**PROBLEM DESCRIPTION**
Please print the entries below exactly, from the line with "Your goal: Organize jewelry" through the line with "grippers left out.", including both of those lines and leaving out all others.

───── DATA FOR THIS TASK

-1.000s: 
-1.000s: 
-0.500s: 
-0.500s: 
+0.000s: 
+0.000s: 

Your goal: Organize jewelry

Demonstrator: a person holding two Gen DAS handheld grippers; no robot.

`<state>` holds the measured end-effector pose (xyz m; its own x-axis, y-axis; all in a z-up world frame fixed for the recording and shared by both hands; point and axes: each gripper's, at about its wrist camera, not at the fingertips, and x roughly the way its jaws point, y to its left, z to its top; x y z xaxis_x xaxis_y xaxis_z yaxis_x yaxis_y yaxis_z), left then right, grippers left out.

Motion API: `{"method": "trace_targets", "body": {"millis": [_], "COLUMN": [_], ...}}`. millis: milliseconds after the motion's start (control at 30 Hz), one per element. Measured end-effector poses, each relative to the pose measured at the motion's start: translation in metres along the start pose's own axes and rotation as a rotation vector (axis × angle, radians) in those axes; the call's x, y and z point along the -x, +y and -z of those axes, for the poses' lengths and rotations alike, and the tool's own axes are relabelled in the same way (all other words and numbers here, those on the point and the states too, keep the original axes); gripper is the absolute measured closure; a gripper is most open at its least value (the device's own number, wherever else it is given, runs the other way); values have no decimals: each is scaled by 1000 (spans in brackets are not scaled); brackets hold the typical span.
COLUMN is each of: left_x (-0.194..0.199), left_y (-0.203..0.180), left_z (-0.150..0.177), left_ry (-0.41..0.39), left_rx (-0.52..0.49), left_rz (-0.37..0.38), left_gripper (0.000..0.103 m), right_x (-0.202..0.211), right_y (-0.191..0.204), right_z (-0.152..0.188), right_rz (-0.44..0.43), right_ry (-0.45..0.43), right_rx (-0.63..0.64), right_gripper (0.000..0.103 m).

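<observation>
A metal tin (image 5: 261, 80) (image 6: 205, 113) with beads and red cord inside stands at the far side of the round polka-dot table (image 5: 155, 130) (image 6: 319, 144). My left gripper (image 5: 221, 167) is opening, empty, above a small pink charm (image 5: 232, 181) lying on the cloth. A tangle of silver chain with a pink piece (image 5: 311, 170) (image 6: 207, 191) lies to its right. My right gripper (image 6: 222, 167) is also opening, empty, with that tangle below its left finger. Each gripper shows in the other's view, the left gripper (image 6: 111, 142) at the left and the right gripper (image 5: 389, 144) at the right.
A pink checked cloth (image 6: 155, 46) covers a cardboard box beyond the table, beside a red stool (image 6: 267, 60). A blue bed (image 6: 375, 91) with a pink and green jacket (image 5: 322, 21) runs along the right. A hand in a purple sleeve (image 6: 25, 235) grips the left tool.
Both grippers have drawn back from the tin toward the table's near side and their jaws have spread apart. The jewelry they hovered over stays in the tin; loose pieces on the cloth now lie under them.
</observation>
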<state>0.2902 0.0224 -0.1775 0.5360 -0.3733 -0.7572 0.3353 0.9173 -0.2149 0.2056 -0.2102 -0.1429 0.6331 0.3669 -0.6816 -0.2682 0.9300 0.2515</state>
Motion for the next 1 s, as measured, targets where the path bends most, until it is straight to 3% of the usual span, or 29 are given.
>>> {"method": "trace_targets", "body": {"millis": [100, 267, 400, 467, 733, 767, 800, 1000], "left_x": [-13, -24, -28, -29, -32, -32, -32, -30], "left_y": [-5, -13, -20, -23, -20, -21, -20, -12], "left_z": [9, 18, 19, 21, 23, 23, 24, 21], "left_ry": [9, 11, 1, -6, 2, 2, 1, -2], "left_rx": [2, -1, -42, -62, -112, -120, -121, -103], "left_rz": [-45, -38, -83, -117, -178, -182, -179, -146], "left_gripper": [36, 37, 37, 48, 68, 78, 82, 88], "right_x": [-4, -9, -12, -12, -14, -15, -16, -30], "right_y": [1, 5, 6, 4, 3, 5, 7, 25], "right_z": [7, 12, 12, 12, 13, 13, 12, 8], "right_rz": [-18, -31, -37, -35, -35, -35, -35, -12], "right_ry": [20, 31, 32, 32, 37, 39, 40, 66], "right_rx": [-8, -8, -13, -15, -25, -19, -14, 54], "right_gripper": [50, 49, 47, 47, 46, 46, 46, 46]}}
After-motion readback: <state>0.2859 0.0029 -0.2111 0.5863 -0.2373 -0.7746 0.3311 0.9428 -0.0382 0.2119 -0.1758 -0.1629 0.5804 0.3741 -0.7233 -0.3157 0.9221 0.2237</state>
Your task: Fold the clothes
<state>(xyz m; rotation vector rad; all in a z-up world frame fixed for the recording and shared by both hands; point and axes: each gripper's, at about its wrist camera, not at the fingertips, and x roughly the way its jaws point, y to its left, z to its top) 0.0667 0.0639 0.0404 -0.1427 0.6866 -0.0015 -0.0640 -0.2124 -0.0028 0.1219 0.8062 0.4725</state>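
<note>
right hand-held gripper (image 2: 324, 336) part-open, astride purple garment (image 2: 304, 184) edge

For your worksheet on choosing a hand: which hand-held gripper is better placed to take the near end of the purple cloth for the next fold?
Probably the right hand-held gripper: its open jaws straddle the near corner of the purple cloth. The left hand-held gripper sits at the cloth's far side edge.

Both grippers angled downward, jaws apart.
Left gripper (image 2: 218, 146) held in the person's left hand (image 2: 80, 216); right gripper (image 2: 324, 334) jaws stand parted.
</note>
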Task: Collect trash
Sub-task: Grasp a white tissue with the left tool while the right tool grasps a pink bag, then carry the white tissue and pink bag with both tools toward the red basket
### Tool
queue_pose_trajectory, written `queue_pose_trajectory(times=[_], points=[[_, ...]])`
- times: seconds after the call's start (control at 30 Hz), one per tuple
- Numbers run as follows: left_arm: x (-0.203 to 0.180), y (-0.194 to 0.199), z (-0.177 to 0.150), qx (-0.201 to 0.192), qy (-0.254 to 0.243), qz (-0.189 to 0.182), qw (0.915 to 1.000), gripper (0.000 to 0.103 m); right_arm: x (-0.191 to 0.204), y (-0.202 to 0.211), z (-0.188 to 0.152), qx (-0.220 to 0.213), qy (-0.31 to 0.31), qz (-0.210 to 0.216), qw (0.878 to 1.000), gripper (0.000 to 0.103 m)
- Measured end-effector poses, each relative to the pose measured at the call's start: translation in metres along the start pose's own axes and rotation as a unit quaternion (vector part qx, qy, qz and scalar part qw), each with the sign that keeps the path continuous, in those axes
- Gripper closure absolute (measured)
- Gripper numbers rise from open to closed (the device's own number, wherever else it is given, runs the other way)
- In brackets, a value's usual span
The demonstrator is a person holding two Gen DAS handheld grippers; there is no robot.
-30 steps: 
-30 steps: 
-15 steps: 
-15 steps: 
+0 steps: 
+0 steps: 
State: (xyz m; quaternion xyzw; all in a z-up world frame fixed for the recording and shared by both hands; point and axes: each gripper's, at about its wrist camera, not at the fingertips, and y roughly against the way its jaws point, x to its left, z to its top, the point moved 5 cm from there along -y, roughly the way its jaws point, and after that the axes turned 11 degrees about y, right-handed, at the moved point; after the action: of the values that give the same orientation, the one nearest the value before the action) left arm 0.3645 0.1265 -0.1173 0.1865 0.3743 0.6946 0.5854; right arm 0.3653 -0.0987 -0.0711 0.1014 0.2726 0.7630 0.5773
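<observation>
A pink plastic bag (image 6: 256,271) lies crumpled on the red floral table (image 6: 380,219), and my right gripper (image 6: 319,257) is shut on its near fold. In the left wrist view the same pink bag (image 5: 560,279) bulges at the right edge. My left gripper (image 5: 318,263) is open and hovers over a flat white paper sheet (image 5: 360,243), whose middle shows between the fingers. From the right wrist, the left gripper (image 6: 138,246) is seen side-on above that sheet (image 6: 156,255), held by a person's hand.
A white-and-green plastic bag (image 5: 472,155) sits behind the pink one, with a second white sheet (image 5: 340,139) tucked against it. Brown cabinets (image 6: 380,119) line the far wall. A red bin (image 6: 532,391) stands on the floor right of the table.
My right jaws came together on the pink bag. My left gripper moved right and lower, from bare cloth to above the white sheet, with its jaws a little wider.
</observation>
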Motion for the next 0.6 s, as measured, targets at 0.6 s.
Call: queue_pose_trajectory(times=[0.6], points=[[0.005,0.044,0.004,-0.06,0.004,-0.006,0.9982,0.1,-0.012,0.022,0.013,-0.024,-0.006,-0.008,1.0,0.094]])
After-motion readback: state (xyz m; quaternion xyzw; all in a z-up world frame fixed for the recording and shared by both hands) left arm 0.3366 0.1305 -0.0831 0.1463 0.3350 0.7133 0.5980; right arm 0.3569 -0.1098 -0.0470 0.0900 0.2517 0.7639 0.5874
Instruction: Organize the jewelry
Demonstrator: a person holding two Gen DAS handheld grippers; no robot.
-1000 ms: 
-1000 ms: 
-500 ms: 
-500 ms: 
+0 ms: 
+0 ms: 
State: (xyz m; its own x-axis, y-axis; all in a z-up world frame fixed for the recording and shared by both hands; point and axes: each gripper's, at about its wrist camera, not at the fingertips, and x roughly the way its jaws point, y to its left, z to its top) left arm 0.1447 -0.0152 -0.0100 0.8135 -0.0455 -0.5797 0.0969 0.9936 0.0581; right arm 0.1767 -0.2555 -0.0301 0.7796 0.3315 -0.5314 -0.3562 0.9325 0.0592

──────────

**PROBLEM SOLUTION**
Your goal: Organize jewelry

Demonstrator: a person holding two Gen DAS handheld grippers; no robot.

`<state>` holds the measured end-effector pose (xyz m; its own x-axis, y-axis; all in a z-up world frame fixed for the recording and shared by both hands; point and axes: each gripper's, at about its wrist camera, not at the fingertips, and x roughly the way its jaws point, y to its left, z to its top; x y z xaxis_x xaxis_y xaxis_z yaxis_x yaxis_y yaxis_z), left then right, grippers left out.

An answer has been given, and the exercise is complete.